Um die hintere Beinmuskulatur speziell die Waden zu dehnen, stellen wir die Ferse auf einen Stuhl oder eine Bank und beugen uns über das total gestreckte Bein nach vorne bis es zieht. Dann atmen wir tief ein und beugen uns beim Ausatmen ganz wenig weiter Richtung Fuss. Sehr gut lässt sich auch der Brustmuskel dehnen, was gut gegen die Bildung eines Rundrückens ist. Wir stellen uns in eine Türöffnung, heben beide Oberarme bis zum rechten Winkel, legen beide Unterarme auf die Türpfosten, machen mit einem Bein einen kleinen Schritt nach vorne, atmen tief ein und lassen den Oberkörper beim Ausatmen ganz sanft etwas nach vorne fallen. Den Erfolg des Streckens spüren wir, wenn das Manöver leichten ziehenden Schmerz auslöst, der ist gewollt.
Sehr wichtig ist auch das Dehnen der Wirbelsäule. Die Lenden- und Brustwirbelsäule lassen sich mit der gleichen Übung dehnen. Wir stellen uns so hin, dass die Füsse 10-20 cm Abstand haben und beugen uns mit gestreckten Beinen nach vorne so weit es geht. Dann atmen wir ein, halten den Atem 1-2 Sekunden an, während wir Oberkörper, Arme und Kopf bereits „fallen lassen“, wie wenn er am oberen Beckenkamm aufgehängt wäre, erst dann atmen wir aus und lassen den Oberkörper weiter fallen. Dann drehen wir den Oberkörper bei gespreizten Beinen je 6x nach links und rechts und machen das immer morgens und abends.

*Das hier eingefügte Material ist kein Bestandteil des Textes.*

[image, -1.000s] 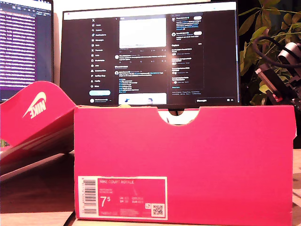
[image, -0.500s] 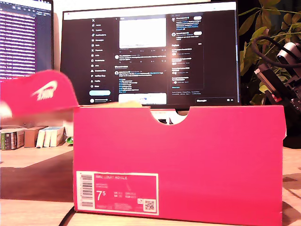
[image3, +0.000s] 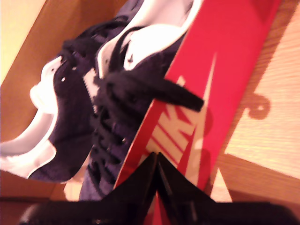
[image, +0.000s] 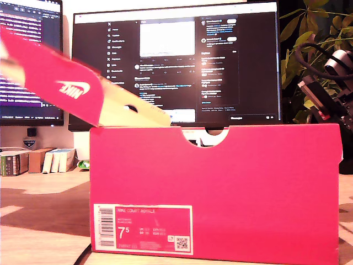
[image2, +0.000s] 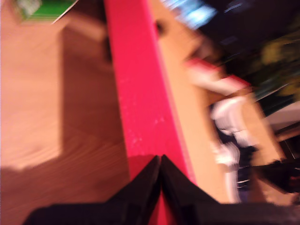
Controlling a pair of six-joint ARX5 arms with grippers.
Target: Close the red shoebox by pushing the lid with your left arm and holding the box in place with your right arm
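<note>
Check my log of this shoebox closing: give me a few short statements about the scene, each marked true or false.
1. The lid is raised at a slant above the box. True.
2. The box is empty. False: dark shoes with white trim lie inside.
3. My second gripper is shut. True.
4. The lid is blue. False: it is red with a white logo.
5. A lit monitor stands behind the box. True.
</note>
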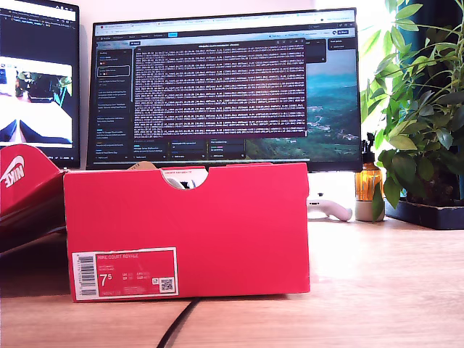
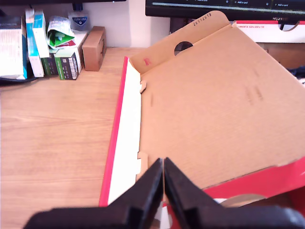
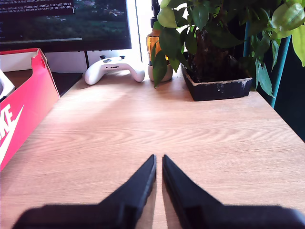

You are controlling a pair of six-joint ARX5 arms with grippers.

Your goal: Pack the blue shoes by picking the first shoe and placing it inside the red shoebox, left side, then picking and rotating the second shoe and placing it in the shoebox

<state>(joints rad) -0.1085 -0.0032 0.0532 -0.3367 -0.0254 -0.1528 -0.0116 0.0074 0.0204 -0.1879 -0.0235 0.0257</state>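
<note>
The red shoebox (image 1: 188, 232) stands in the middle of the exterior view with its labelled end facing the camera. Its red lid (image 1: 22, 181) lies open at the exterior view's left. No blue shoe shows in any view; only something white peeks through the box's notch (image 1: 181, 181). My first gripper (image 2: 163, 164) is shut and empty, hovering over the lid's brown cardboard inside (image 2: 214, 105). Also shut and empty, my second gripper (image 3: 158, 160) hangs over bare wooden table, with the box's red side (image 3: 24, 109) beside it. Neither arm appears in the exterior view.
A monitor (image 1: 225, 87) stands behind the box. A white game controller (image 3: 114, 69), an amber bottle (image 1: 368, 181) and a potted plant (image 3: 214, 47) sit at the exterior view's right. Small cartons (image 2: 52, 47) line the wall beyond the lid. A black cable (image 1: 177, 326) runs forward.
</note>
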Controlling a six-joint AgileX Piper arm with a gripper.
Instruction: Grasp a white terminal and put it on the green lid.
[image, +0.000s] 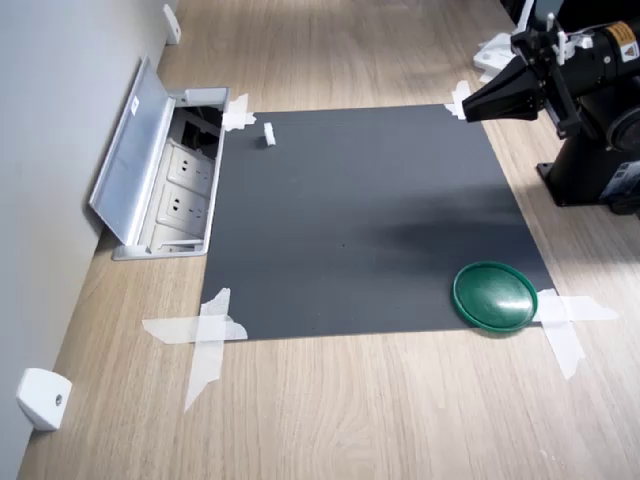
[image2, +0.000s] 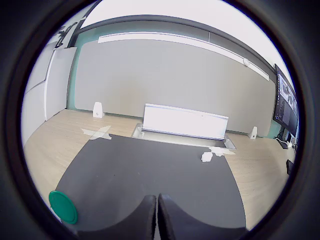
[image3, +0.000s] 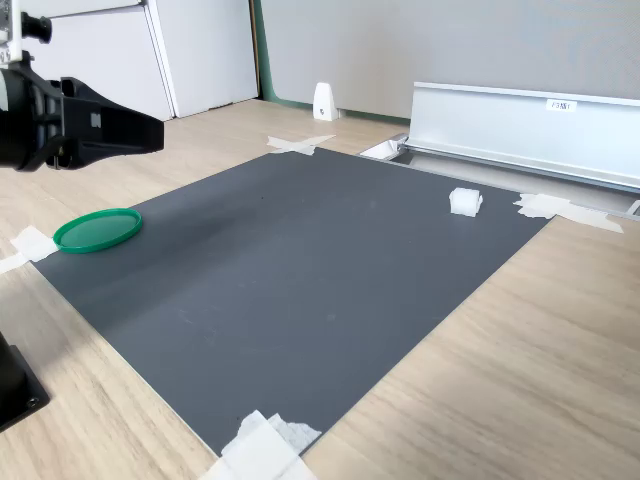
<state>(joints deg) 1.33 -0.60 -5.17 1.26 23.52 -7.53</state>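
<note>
In the first exterior view, left to right, you see a grey wall, an open floor socket box (image: 165, 180) set into the light wood tabletop (image: 380, 420), and a dark mat (image: 360, 220) taped at its corners. The white terminal (image: 268, 134) lies on the mat's far left corner, near the box. The green lid (image: 495, 295) sits on the near right corner, well apart. Your gripper (image: 466, 108) hovers above the far right corner, fingers pressed together, holding nothing.
</note>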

Der Erfolg stellt sich spürbar ein, indem die Hände immer weiter zum Boden kommen – und wir weniger Rückenschmerzen und einen aufrechteren Gang haben!
Zum Dehnen des schmerzhaften Nackens der verspannten „Hartnäckigen“ setzen wir uns auf einen Stuhl mit Rücken- aber ohne Armlehnen. Den linken Arm fixieren wir indem wir die Finger unter die Sitzfläche halten und den Oberkörper nach rechts fallen lassen bis die Schulter sich nicht mehr heben lässt. Den rechten Mittelfinger legen wir mit dem Arm über dem Kopf in den linken Gehörgang. Jetzt bewegen wir den Kopf etwas nach vorn, nach rechts mit einer leichten Rechtsdrehung bis wir den maximalen Schmerzpunkt der verspannten Muskulatur gefunden haben. Dann überprüfen wir nochmals die maximale Entspannung im Sitzen, atmen tief ein und ziehen beim Ausatmen ein klein wenig in den Schmerz, 2-4 Mal. Am Schluss gehen wir langsam in die normale Position zurück und wiederholen dasselbe auf der Gegenseite.
Zum Schluss noch etwas zum Ausdauertraining: Dieses dient in erster Linie dem Herz, dem Blutkreislauf und der Lungenfunktion sowie der Psyche, wenn selbstverständlich auch die Muskeln gestärkt werden. Ob die Ausdauer mittels Joggen, Bergwandern, Schwimmen, Velofahren, Rudern, Walking, Mannschaftssport oder sonst was erreicht wird ist an sich zweitrangig. Sie muss auch nicht zwangsläufig gesteigert werden, das Erhalten ist auch ein Erfolg. Ausdauertraining braucht mehr Zeit als Kraft- und Dehnungsübungen zusammen und sollte deshalb Spass machen. Es lässt sich prima mit Bekannten zusammen machen, stärkt die soziale Einbettung und verhindert Vereinsamung. Auf solche und andere seelische Gesundheitsfaktoren gehen wir das nächste Mal ein.